In every generation there is a chosen Cornell player, he almost seemingly alone stands against the Crimson and their hopes of success. He is “the Crimson Killer.”
D’Agostino is this generation’s “Crimson Killer.” His performance against the Cantabs is noteworthy for even a player as skilled as he. In three years, D’Agostino has tallied nine points against the Crimson. This total includes five goals. Two of those five goals were the game-winning goal in the contest. He opened the scoring against Harvard in the 2010 ECAC Quarterfinal series against Harvard at Lynah Rink with an assist to Colin Greening. An assist was not enough for this era’s “Crimson Killer” as he felt compelled to tally two goals within twenty minutes before the time expired. This offensive outburst propelled Cornell to claim the only 4-0 season sweep in the history of the 102 year-old Cornell-Harvard rivalry. Cornell has gone 6-2-1 against the Crimson since D’Agostino donned a carnelian and white sweater. His ability to elevate his game in what is typically the regular season’s most emotionally charged game augments his ability to become or do whatever Cornell needs.
Nick D’Agostino is foremost a leader for Cornell. That is clear from offensive and defensive statistics as well as conduct on the ice. He will ask of no one any more than he is willing to do himself. His long shifts that he began as a freshman? They have gone nowhere. If anything, they have lengthened as his resolve to help his team in any way possible as increased.
D’Agostino is the best defenseman in the ECAC. He is one of the best defensemen in the nation. He will have the opportunity to claim the latter title outright this season. While other defensemen in the ECAC may gain more preseason acclaim, if one delves deeper into their statistics and contributions, it is discernible that they sacrifice defensive accountability and contributions for the glory of goal scoring. D’Agostino, unlike them, is not just a forward behind the blue line. He is a reliable and skilled defenseman who does what his team needs to win and never sacrifices the benefit of the team for personal goal-scoring glory. He is the best defenseman in the nation at both ends of the ice.
There is no better player to lead Cornell into a rigorous 2012-13 schedule than Nick D’Agostino. He has shown leadership qualities since he first stepped on the ice at Lynah Rink. His season is off to a great start already as he has totaled two assists in just 60 minutes of an exhibition game in the tilt against the United States Under-18 Development Program.
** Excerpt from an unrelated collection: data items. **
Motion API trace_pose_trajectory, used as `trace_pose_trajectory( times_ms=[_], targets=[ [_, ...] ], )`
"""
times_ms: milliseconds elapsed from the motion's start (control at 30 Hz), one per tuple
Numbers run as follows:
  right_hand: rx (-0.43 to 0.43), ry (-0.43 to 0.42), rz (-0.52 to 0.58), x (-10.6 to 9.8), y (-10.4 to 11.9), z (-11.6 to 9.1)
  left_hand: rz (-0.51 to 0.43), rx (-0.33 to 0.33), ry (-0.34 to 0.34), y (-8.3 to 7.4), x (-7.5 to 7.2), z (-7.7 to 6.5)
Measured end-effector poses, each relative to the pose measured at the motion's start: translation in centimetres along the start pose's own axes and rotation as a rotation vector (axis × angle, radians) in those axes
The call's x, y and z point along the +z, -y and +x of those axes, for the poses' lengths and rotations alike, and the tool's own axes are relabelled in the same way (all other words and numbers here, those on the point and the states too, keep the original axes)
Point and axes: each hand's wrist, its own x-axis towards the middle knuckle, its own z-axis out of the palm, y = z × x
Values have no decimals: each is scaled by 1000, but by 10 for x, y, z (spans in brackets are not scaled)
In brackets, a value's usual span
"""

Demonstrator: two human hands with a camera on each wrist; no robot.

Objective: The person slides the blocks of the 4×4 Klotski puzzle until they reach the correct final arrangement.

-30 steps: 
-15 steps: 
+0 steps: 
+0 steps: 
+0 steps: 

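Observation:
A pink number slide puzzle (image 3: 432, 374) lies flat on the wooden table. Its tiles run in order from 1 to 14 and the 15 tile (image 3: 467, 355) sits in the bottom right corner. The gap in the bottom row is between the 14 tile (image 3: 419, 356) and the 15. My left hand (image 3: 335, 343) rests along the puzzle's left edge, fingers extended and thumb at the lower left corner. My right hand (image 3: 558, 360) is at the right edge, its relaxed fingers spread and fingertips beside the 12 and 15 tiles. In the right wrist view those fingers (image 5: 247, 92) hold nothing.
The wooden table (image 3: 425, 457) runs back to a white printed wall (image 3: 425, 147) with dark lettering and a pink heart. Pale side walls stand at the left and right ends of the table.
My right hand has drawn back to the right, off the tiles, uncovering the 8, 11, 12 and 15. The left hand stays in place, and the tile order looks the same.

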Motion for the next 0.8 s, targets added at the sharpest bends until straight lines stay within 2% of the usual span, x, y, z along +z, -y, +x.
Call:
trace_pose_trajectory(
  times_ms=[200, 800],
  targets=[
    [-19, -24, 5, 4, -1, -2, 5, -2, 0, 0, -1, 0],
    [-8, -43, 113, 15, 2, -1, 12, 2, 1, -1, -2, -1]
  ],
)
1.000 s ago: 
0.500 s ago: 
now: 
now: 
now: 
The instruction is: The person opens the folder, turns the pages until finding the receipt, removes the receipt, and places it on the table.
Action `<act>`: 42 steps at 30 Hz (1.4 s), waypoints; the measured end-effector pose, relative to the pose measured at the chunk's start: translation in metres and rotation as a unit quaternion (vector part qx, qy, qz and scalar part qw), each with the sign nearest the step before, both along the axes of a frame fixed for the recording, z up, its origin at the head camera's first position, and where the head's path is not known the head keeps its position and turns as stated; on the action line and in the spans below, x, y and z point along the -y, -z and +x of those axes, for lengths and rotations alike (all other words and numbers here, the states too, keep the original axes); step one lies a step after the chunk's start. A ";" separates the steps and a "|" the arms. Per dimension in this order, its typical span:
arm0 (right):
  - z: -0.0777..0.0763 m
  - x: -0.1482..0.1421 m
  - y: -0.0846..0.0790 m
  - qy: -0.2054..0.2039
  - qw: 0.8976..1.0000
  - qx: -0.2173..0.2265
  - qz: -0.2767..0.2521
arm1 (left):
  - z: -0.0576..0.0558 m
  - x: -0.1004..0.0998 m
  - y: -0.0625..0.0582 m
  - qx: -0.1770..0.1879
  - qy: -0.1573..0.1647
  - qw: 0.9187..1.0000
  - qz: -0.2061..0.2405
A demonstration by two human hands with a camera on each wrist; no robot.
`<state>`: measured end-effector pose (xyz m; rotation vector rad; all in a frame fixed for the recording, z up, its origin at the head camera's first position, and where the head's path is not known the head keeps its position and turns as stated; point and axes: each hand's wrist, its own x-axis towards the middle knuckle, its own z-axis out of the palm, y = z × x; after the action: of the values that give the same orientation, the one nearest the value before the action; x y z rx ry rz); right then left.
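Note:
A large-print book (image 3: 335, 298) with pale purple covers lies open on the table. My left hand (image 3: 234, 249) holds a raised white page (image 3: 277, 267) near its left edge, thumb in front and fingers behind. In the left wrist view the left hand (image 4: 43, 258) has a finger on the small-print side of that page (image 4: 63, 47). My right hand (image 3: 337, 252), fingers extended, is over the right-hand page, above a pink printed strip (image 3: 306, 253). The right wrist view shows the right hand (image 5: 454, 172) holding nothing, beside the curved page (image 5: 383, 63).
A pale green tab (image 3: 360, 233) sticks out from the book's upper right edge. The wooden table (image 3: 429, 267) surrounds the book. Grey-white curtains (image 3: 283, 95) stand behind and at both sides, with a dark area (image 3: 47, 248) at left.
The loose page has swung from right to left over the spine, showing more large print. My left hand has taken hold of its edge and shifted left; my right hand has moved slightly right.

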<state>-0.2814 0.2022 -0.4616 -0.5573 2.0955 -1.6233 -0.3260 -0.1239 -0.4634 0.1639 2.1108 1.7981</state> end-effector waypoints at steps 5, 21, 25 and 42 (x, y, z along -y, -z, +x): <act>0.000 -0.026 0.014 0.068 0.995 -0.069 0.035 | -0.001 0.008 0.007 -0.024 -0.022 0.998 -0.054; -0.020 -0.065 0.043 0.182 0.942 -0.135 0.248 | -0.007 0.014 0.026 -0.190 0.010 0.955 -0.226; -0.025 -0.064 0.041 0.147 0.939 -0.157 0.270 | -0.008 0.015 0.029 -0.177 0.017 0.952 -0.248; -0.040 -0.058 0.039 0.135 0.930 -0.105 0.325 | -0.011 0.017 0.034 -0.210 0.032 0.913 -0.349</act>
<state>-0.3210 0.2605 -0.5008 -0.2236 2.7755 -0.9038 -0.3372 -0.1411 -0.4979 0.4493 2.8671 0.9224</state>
His offensive and defense skill sets as well as his undeniable and integral leadership will help propel Cornell to the pinnacle of the college hockey world yet again. D’Agostino’s willingness to do what is necessary to assist his team and to become what his team needs in a moment’s notice should allow the Lynah Faithful to rest assured that success will come this season. The cap’n will make it happ’n.